LINCOLN: The Movie, 2012

      Steven Spielberg has done it again: created a visual experience that has all the elements of a masterpiece: amazing performances by gifted actors; photography that matches the landscape; a script worthy of the topic; and a fundamentally accurate basis in the book by historian Doris Kearns Goodwin.
       Abraham Lincoln is no doubt the most studied of Americans with over 15,000 books devoted to his life and times.  Fortunately, Lincoln himself was an able communicator, giving posterity clear examples of his written prose and personal philosophy.  In addition, he lived at a time when photography had become a new and accepted media, although not quite available to the masses.  We know and have known images of Lincoln all our lives: that, tall, gaunt figure walking with the stovepipe hat and scraggly beard.  We understand those pursed lips as he dealt with the Civil War and the issue of slavery in our country; and his thoughts on the future of a post war America and her place in the world, a world wracked with revolutions across the oceans.
      Often overlooked, unmentioned, and deemed less important, is the topic of Lincoln as family man, father, and husband.   All of these topics are present in the Goodwin book and the Spielberg movie.   Combined with the issue of African-American soldiers, the Emancipation Proclamation, and Grant's conduct of the war, the family portrait completes a very effective portrayal of an American icon.

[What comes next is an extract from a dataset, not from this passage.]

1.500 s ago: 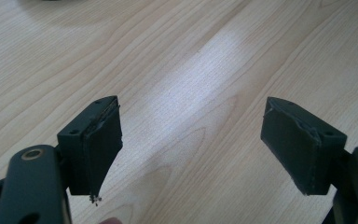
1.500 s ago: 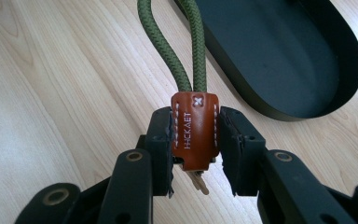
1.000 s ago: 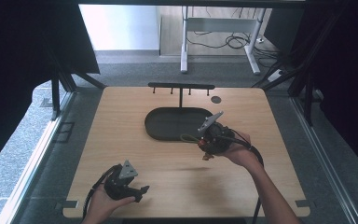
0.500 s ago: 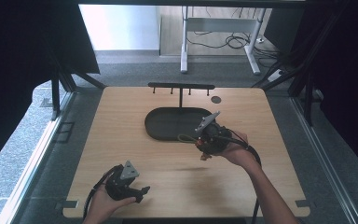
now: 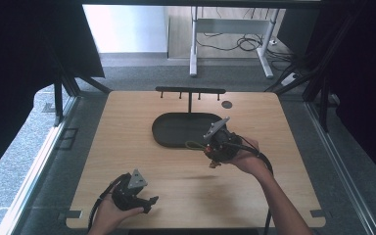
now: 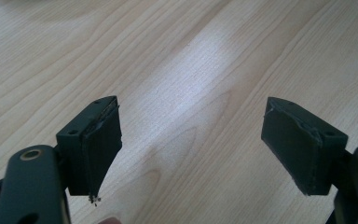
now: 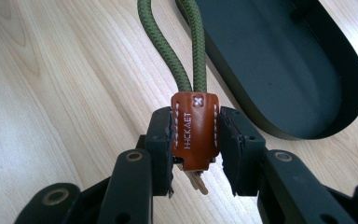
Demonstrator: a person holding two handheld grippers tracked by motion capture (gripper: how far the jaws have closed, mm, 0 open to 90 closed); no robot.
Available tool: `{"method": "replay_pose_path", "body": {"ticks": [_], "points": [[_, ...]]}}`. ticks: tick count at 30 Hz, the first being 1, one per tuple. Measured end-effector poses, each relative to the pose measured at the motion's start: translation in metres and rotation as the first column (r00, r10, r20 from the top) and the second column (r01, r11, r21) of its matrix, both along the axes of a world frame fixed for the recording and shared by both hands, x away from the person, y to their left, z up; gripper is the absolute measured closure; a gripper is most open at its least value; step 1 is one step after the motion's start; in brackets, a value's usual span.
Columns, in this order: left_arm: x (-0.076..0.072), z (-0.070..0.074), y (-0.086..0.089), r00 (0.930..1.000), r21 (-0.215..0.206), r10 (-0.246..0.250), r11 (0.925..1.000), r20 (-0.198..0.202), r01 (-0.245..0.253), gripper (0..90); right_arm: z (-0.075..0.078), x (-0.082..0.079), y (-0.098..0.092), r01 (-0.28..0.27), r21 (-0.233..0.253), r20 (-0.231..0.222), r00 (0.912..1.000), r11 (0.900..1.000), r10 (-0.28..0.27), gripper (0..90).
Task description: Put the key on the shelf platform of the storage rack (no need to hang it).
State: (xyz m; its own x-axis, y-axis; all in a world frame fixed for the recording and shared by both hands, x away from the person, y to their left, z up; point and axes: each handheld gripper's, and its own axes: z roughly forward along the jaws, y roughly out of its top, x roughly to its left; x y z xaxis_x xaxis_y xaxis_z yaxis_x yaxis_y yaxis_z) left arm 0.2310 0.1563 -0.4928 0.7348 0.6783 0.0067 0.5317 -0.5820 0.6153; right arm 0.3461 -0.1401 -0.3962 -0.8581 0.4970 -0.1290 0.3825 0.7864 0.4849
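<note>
High view: the right tool sits just off the near edge of the dark oval tray, with a thin olive cord loop showing just beside it on the tray side. The left tool rests low over the tabletop, well apart from all of this, its jaws standing apart.

Left gripper view: the left tool's jaws are spread wide with nothing between them, bare wood beyond.

Right gripper view: the right tool is clamped on a small brown leather tab stitched in white, from which the olive cord runs straight ahead, with the tray off to the right. A pale piece pokes out below the tab; what it is I cannot tell.

The piece looks light and limp: soft cord, so likely to swing. The stiffer leather tab seems the surest hold, gripped across its flat faces, as now.
</note>
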Motion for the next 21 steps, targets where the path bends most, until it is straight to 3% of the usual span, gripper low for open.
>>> {"method": "replay_pose_path", "body": {"ticks": [11, 13, 17, 21], "points": [[0.001, -0.003, -0.003, 0.9998, 0.013, -0.011, 0.9999, -0.019, 0.011, 20.5, 0.003, 0.000, 0.001, 0.000, -0.001, 0.005, 1.0000, 1.000, 0.000, 66.7], [0.001, -0.007, -0.007, 0.9989, 0.028, -0.026, 0.9992, -0.040, 0.027, 20.0, 0.003, 0.000, 0.002, -0.005, -0.003, 0.008, 1.0000, 1.000, 0.005, 66.7], [-0.001, -0.018, -0.021, 0.9964, 0.112, -0.062, 0.9914, -0.059, 0.068, 19.1, 0.003, 0.000, 0.004, -0.010, -0.005, 0.010, 0.9999, 1.000, 0.010, 66.6], [-0.003, -0.017, -0.026, 0.9940, 0.103, -0.090, 0.9901, -0.062, 0.096, 18.9, 0.003, 0.000, 0.004, -0.006, -0.006, 0.009, 0.9999, 1.000, 0.006, 66.6]]}}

      My next entry includes Lincoln's 2nd inaugural address, a document as American as the Declaration of Independence and the Constitution.

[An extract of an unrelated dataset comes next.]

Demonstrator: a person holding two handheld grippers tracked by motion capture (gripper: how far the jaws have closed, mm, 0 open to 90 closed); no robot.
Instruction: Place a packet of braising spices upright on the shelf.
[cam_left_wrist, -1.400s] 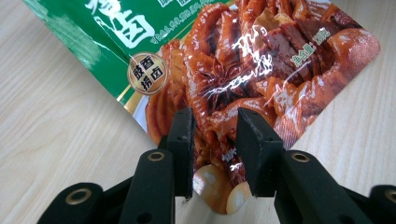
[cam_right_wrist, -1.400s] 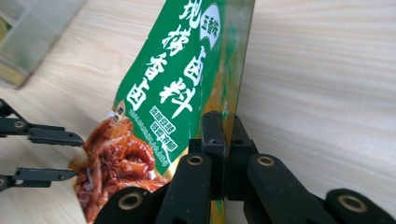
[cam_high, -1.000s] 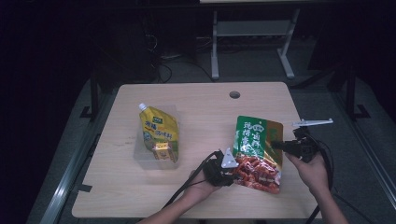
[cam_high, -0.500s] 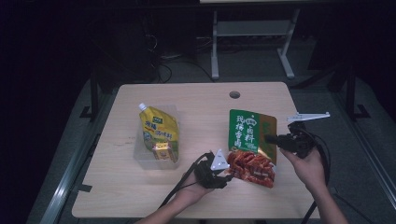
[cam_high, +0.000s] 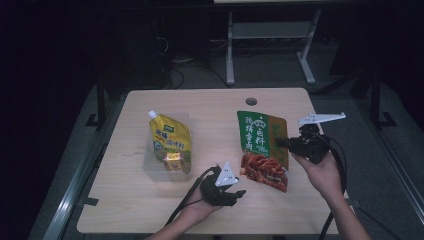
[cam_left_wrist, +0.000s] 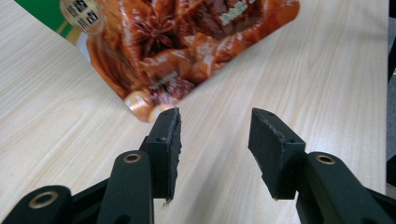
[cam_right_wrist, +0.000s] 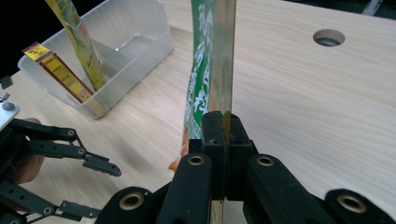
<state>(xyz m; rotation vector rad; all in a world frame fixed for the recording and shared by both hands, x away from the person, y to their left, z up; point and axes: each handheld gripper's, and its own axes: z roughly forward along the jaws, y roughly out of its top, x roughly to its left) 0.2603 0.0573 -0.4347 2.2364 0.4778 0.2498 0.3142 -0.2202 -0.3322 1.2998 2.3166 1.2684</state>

     The movie runs about 150 minutes, just about right.  Enjoy.
Rating of Mayor: 5 stars out of 5.  

1 comment:

  1. Linda Ruth mentioned this movie in one of her dharma talks. She loved it. And she told this great story about how he asked one of his aides '"if you call a tail a leg, how many legs does a horse have?" The aid replies "five." Lincoln replies, "four, just because you call it a leg doesn't make it a leg."' Awesome. So Zen.